As part of the Government’s Spending Review and Autumn Statement to the House of Commons, it was announced last week that the upper limit for personal injury claims in the Small Claims Court will be increased from £1,000 to £5,000.
This arguably controversial move, which is in part a way to make it more difficult for people to claim compensation for exaggerated or fraudulent whiplash claims, and is announced alongside the Government’s plans to prohibit courts from awarding general damages for pain, suffering and loss of amenity in minor soft tissue injuries (including whiplash claims, which form eight out of 10 personal injury claims following road traffic accidents, according to the Association of British Insurers). Claimants will still be entitled to claim for “special damages” including treatment for any injury and any loss of earnings. On 18 November 2015 the Justice Minister Caroline Dinenage also suggested that the limitation period for making a whiplash claim, which currently stands at three years, may be reviewed, something that will be included in the Insurance Fraud Taskforce Report due out in December this year.

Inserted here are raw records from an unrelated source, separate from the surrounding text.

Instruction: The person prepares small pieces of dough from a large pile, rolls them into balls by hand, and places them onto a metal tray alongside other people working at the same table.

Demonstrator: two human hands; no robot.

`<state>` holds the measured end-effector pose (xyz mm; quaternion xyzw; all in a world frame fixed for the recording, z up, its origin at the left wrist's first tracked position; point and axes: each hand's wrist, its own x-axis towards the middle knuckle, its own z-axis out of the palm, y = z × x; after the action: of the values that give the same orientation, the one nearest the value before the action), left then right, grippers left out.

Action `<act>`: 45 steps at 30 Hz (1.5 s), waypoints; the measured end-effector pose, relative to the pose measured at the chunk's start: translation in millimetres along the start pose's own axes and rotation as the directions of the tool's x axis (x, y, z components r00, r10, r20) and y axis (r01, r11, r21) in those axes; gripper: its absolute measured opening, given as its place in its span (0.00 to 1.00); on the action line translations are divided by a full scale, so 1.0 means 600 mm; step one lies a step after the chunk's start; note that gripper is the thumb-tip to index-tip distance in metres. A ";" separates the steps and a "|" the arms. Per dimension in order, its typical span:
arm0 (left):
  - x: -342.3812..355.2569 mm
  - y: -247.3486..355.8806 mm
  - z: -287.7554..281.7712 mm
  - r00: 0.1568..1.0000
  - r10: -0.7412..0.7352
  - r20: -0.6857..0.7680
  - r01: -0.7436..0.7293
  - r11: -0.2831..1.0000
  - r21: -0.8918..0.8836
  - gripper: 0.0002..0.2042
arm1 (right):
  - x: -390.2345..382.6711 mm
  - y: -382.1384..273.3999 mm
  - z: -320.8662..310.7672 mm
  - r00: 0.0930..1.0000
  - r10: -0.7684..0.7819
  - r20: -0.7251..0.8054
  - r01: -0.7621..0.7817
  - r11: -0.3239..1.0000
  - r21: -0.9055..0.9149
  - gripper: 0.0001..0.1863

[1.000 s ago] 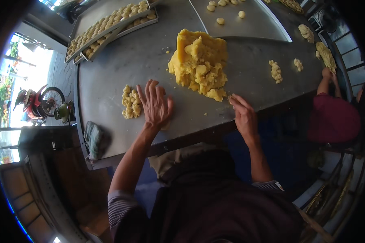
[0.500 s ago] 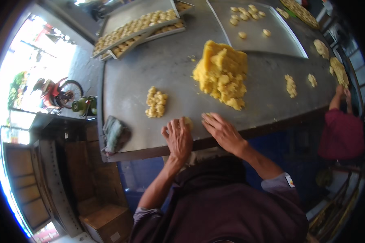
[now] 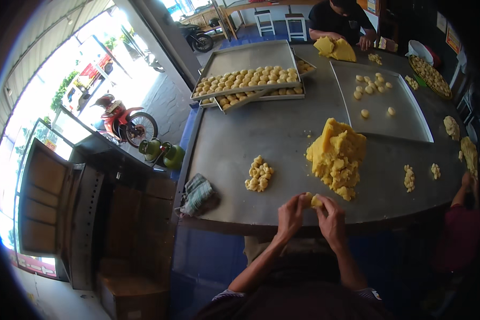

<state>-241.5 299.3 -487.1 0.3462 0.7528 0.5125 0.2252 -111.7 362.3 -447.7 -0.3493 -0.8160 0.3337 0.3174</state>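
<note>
left hand (image 3: 291, 216), right hand (image 3: 332, 223), dough (image 3: 316, 202) between

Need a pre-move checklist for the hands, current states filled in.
1. Left hand on the small dough piece: ok, fingers pinch at it.
2. Right hand on it too: ok, fingertips close together.
3. One piece or two between the hands: cannot tell, fingers cover part.
4. Yellow mound in reach: ok, likely, just beyond the hands.
5. Straight path to the single tray: not ok, the mound stands partly between.
6. Cloth away from hands: ok, by the table's left edge.
</note>
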 end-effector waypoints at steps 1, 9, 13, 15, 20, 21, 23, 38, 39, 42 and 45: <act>-0.002 0.009 0.004 0.998 0.061 0.032 -0.059 0.996 -0.060 0.13 | -0.001 0.015 0.015 0.999 -0.025 -0.025 0.025 1.000 -0.004 0.18; 0.026 -0.022 -0.018 0.936 0.213 0.281 -0.268 0.948 0.173 0.11 | 0.008 0.011 0.015 0.973 -0.184 0.137 0.174 0.981 0.087 0.18; 0.006 -0.041 -0.011 0.952 0.261 0.162 -0.286 0.945 0.159 0.12 | 0.007 -0.009 0.016 0.977 0.166 0.131 -0.202 0.915 0.350 0.14; 0.006 -0.027 -0.012 0.964 0.089 0.249 -0.151 0.958 0.242 0.13 | 0.007 -0.008 0.024 0.989 0.040 0.140 -0.065 0.983 0.174 0.12; 0.008 -0.021 -0.022 0.945 0.109 0.308 -0.137 0.988 0.070 0.14 | -0.004 -0.036 0.034 0.966 -0.252 0.051 0.257 0.960 -0.110 0.09; 0.008 -0.024 -0.027 0.934 0.126 0.334 -0.155 0.986 0.062 0.14 | 0.001 -0.039 0.024 0.972 -0.222 0.073 0.226 0.973 -0.041 0.09; 0.006 -0.026 -0.032 0.925 0.162 0.343 -0.188 0.981 0.043 0.13 | 0.014 -0.040 0.008 0.976 -0.171 0.133 0.158 0.982 0.103 0.09; 0.009 -0.029 -0.027 0.875 0.361 0.322 -0.319 0.931 -0.177 0.15 | 0.039 0.089 0.056 0.887 0.225 0.402 -0.410 0.784 0.466 0.23; 0.010 -0.030 -0.025 0.867 0.381 0.322 -0.346 0.924 -0.163 0.15 | 0.042 0.097 0.061 0.901 0.209 0.381 -0.370 0.828 0.422 0.24; 0.007 -0.059 -0.006 0.859 0.414 0.301 -0.408 0.909 -0.085 0.13 | 0.039 0.046 0.032 0.950 0.064 0.304 -0.131 0.969 0.208 0.25; 0.021 -0.049 -0.007 0.889 0.360 0.283 -0.368 0.930 -0.028 0.14 | 0.042 0.051 -0.020 0.999 -0.003 -0.039 -0.004 0.984 -0.177 0.24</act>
<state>-261.2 299.5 -512.4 0.5536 0.6411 0.4809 0.2261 -105.5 402.5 -457.1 -0.3826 -0.8361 0.2529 0.3010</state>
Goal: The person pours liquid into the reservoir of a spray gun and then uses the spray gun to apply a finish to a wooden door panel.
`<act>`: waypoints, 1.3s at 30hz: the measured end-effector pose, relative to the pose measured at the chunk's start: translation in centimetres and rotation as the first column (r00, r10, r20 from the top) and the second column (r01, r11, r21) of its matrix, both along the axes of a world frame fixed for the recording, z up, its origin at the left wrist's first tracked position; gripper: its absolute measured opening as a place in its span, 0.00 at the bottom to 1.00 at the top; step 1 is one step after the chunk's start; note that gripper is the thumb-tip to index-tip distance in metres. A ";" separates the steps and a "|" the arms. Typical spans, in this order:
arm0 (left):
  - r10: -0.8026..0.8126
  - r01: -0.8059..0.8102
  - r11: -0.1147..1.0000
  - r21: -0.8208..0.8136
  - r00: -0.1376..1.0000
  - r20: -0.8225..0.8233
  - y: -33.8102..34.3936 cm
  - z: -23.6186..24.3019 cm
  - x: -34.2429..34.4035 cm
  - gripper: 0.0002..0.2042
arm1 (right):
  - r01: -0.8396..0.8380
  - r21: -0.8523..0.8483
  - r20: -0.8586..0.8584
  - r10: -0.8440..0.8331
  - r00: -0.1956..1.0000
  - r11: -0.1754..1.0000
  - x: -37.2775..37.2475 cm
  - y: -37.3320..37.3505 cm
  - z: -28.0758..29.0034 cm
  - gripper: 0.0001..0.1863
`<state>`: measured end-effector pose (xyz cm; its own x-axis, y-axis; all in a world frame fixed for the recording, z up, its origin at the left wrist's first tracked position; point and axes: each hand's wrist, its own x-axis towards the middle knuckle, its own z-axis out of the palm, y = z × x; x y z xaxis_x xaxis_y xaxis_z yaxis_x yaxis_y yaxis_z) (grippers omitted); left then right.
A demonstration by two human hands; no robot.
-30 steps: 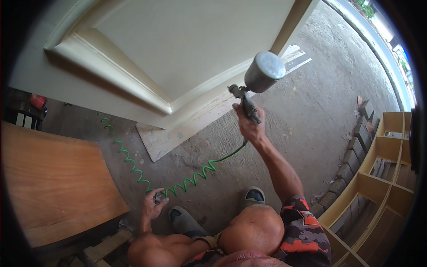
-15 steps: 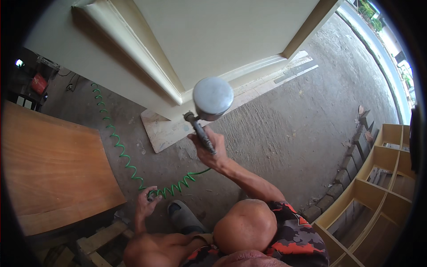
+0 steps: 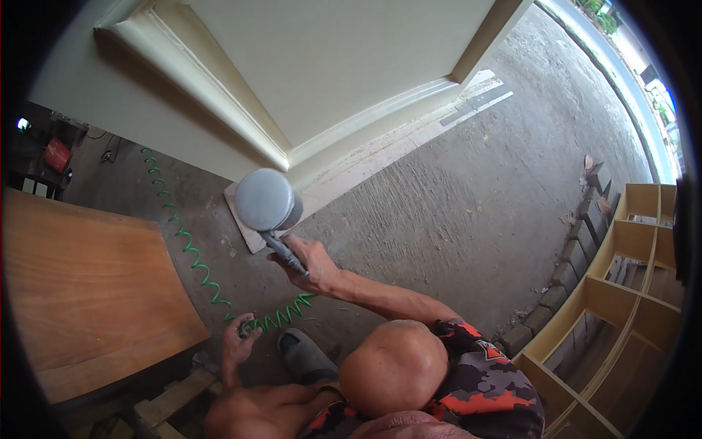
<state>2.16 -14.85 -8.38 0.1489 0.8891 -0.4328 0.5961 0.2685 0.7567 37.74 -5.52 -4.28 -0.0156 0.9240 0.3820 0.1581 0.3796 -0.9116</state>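
In my right hand [image 3: 316, 265] is a spray gun [image 3: 268, 205], a round grey cup on top and a dark body below, gripped by its handle. It hangs in front of the lower corner of a cream-painted panelled cabinet [image 3: 365, 66]. A coiled green air hose [image 3: 191, 252] loops down from the far left and back up toward the gun. My left hand [image 3: 238, 338], low at left, has its fingers closed round the hose's bend. The gun's nozzle is hidden behind the cup.
A flat board [image 3: 333, 192] lies under the cabinet on the rough concrete floor [image 3: 439, 197]. At left stands a brown wooden panel [image 3: 95, 285], with wooden slats [image 3: 175, 399] below it. An open wooden frame with compartments [image 3: 614, 296] and a row of grey blocks [image 3: 563, 274] line the right.
My right hand has carried the spray gun left and nearer to me, toward the board's left end. My left hand stays on the hose. The whole view has shifted slightly.
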 end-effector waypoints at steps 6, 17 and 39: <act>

As a result of these changes the Chancellor estimated that annual insurance costs for drivers could fall by between £40 to £50 per year. However, they are likely to put further strain on the court system if the many thousands of road traffic accident claims which currently fall within £1,000 to £5,000 are now dealt with in the Small Claims Court, and may render almost obsolete the Ministry of Justice personal injury Claims Portal which has been expensive for the Government to establish.